I was curious about this so I did a bit of digging.
There are a couple of patches to do this that never made it into rsync, if you fancy compiling from source. Although both are old so they may not still work. This one specifically adds a --fat-filenames option and this one for a --tr option.
These questions also cover something similar - Rsyncing files with special characters to USB FAT32 and https://askubuntu.com/questions/11634/how-can-i-substitute-colons-when-i-rsync-on-a-usb-key. The best bet is probably rdiff-backup which does the substitution, but I can't see any options to have any control over it. There are some other good ideas too though.

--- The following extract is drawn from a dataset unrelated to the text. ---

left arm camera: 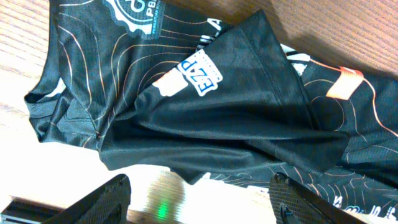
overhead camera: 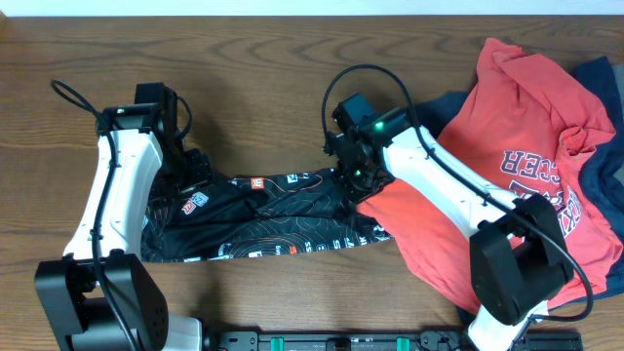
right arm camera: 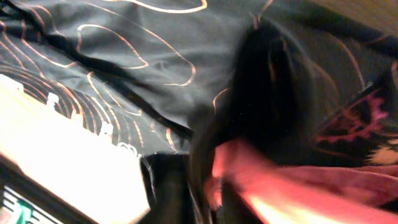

A rough idea for a script that would delete and recreate the files each time, if there are not too many, would be something like:
[sudo] updatedb # doing this as root will update the system database
locate -r '^/full/path/to/source/.*[?<>\\:*|\"]' |
sed 's\^/full/path/to/source/\\' >bad_names
rsync --delete --exclude-from=bad_names -av source/ target
cd source
<bad_names pax -rw -s '/[?<>\\:*|\"]/_/gp' target
locate would be faster than find if the database is reasonably up to date.
Finally you could just do this so that the files don't cause any more problems (at least the currently existing ones):
find source/ -regex '[?<>\\:*|\"]' -exec rename 's/'[?<>\\:*|\"]'/_/g' {} +
I would recommend trying that with rename -n first though in case something goes wrong.